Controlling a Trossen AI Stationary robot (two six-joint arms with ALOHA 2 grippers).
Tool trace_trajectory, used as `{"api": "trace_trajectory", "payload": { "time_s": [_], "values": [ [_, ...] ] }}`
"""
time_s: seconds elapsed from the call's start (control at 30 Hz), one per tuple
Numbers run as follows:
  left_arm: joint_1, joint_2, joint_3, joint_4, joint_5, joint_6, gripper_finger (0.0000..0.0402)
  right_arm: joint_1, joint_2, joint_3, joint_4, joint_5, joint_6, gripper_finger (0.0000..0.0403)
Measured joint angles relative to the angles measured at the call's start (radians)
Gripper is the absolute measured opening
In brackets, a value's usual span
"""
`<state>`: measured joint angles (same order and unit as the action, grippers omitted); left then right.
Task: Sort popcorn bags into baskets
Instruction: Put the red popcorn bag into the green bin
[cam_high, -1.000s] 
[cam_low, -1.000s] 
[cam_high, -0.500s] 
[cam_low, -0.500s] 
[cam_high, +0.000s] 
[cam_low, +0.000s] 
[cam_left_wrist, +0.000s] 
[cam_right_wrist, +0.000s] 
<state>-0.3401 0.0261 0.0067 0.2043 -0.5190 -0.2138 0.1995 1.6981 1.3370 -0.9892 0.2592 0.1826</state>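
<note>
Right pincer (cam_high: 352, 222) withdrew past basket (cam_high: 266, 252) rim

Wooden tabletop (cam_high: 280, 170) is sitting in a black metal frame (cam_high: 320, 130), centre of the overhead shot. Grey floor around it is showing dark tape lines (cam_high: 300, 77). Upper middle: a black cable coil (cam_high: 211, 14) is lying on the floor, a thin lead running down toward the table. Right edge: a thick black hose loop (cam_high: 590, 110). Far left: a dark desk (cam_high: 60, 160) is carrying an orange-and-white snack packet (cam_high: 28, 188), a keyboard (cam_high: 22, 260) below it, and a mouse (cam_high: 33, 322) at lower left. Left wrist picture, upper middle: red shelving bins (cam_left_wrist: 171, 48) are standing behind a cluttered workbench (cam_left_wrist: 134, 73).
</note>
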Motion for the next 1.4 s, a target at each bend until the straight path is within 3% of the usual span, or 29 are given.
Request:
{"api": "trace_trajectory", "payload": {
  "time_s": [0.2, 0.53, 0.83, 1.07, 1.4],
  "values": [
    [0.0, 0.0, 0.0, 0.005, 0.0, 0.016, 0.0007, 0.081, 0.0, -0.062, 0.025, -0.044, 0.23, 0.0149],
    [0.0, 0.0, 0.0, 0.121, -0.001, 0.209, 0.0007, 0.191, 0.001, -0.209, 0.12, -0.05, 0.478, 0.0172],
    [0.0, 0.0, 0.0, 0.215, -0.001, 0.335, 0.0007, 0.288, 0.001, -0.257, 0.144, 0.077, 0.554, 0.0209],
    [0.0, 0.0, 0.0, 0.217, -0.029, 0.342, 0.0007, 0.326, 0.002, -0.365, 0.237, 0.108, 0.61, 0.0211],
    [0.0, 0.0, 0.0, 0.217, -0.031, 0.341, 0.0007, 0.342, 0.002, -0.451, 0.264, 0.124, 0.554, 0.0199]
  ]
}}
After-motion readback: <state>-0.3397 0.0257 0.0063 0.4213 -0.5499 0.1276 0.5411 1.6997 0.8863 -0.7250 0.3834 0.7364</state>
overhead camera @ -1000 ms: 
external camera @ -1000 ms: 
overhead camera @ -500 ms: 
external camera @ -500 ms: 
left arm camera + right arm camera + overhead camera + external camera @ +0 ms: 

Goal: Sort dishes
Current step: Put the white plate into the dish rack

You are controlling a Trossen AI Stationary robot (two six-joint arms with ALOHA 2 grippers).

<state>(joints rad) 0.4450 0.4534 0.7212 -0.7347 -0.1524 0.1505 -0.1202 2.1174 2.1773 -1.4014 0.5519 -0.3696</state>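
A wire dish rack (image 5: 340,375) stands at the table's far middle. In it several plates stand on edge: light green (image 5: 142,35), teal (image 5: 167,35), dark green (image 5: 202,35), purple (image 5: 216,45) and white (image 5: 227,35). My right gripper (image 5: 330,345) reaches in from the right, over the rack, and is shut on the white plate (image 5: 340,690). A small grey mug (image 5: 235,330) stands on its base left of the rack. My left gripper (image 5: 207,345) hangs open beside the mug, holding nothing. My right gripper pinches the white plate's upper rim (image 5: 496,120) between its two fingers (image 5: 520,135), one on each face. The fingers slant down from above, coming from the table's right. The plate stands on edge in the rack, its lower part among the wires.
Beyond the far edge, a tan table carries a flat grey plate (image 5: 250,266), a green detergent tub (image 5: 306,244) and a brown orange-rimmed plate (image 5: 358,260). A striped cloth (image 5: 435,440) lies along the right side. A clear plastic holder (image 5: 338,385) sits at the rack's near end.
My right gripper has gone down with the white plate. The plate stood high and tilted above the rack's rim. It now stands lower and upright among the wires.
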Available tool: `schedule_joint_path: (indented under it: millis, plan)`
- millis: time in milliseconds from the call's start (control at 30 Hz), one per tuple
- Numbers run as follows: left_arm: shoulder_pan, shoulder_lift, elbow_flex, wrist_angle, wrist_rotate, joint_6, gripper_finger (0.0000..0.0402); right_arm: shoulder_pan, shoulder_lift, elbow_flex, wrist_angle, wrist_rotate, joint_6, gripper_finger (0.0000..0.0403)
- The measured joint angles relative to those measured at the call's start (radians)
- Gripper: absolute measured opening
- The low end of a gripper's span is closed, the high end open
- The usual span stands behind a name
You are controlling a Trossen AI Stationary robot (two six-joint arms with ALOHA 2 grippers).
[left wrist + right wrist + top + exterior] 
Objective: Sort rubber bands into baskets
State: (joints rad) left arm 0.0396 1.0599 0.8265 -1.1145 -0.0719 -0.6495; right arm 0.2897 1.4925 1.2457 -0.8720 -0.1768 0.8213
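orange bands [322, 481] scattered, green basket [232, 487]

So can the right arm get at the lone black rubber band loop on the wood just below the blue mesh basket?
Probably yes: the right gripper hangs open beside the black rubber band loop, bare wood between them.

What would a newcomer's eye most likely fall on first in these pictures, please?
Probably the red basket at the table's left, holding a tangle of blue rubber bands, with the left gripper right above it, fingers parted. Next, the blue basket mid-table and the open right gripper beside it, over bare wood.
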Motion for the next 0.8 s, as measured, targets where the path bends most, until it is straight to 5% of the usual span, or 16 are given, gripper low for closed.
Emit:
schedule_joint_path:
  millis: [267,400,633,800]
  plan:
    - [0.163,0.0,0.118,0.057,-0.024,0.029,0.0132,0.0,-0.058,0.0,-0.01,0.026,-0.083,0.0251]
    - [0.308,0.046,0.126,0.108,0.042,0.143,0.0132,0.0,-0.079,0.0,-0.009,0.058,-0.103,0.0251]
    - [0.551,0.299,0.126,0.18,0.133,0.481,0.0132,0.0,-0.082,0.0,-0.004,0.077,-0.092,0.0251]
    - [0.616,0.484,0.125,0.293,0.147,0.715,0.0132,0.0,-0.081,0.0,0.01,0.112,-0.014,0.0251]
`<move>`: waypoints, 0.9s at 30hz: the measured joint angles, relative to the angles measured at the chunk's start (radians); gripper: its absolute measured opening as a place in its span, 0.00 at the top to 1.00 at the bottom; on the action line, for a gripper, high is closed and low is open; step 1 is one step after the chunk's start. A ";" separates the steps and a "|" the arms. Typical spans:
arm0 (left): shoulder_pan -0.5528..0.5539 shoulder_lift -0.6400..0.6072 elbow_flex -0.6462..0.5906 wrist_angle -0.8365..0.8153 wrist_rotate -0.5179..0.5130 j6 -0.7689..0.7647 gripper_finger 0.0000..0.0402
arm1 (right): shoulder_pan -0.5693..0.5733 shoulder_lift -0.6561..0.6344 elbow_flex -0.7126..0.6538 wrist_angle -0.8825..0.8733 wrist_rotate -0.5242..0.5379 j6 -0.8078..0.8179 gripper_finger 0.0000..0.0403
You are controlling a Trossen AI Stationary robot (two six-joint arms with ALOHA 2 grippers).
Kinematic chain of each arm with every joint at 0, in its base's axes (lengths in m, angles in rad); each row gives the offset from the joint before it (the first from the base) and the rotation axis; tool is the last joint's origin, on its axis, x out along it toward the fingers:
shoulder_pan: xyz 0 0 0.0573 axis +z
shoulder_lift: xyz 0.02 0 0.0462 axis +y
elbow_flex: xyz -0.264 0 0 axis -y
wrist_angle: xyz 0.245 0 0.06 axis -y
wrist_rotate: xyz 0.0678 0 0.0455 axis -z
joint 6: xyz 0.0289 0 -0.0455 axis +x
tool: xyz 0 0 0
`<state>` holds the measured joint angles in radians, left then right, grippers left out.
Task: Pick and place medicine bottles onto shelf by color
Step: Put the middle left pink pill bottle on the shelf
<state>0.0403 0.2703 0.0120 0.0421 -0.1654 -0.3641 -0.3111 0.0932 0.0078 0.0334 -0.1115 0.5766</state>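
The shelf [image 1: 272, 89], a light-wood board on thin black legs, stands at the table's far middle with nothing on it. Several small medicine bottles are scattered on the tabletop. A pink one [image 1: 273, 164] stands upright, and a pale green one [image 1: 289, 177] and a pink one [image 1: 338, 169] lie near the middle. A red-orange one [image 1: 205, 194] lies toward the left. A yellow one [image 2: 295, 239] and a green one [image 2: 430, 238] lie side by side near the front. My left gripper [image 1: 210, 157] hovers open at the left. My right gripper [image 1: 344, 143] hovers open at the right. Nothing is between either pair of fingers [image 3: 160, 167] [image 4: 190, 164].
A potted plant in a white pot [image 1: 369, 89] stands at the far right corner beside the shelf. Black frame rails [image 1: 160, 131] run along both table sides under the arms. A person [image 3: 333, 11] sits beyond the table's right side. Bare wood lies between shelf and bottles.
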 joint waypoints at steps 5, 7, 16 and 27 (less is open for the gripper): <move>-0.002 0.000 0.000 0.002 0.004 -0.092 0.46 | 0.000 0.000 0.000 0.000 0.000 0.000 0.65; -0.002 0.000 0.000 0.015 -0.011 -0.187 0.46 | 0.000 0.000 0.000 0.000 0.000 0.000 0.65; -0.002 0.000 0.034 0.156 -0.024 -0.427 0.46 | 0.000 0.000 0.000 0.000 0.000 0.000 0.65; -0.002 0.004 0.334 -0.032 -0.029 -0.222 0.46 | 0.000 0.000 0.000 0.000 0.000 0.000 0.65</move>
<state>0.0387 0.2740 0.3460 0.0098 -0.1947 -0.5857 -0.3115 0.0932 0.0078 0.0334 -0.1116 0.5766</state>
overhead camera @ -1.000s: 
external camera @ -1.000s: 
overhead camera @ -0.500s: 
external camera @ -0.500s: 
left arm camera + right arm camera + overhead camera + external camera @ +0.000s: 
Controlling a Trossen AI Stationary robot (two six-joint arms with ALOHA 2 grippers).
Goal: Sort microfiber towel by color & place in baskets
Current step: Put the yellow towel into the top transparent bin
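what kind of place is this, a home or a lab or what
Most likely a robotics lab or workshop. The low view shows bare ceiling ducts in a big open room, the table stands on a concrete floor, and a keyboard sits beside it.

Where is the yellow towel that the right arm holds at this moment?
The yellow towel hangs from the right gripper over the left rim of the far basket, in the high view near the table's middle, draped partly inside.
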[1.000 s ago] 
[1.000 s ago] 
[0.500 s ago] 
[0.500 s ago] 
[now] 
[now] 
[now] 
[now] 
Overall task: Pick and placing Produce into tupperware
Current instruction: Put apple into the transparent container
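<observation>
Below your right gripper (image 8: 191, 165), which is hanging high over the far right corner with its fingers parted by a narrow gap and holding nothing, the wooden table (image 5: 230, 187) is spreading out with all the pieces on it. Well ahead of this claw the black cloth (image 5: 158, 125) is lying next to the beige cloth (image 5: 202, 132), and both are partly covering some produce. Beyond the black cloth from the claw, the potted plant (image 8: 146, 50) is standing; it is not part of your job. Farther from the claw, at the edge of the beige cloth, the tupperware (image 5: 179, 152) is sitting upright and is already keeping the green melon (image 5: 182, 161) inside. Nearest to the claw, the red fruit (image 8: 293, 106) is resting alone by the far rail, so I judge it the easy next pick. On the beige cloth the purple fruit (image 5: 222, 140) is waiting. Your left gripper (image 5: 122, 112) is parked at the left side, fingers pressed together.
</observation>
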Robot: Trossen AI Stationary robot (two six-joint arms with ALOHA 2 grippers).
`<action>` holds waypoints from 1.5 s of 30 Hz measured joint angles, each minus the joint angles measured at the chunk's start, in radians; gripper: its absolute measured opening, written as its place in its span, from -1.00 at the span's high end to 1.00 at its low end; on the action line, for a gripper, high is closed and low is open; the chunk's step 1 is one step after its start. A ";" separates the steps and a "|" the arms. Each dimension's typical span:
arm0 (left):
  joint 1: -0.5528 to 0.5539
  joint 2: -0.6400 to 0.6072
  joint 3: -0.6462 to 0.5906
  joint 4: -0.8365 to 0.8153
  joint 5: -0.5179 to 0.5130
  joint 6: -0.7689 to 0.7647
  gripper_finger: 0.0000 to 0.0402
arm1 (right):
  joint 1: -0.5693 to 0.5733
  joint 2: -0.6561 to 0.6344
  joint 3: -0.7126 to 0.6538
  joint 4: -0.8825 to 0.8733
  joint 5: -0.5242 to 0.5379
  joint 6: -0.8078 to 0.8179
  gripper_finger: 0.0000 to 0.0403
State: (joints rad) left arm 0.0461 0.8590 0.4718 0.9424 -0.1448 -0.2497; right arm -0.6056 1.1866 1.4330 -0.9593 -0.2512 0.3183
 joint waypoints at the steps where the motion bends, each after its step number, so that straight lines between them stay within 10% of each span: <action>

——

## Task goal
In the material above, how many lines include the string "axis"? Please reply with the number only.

## Task answer
7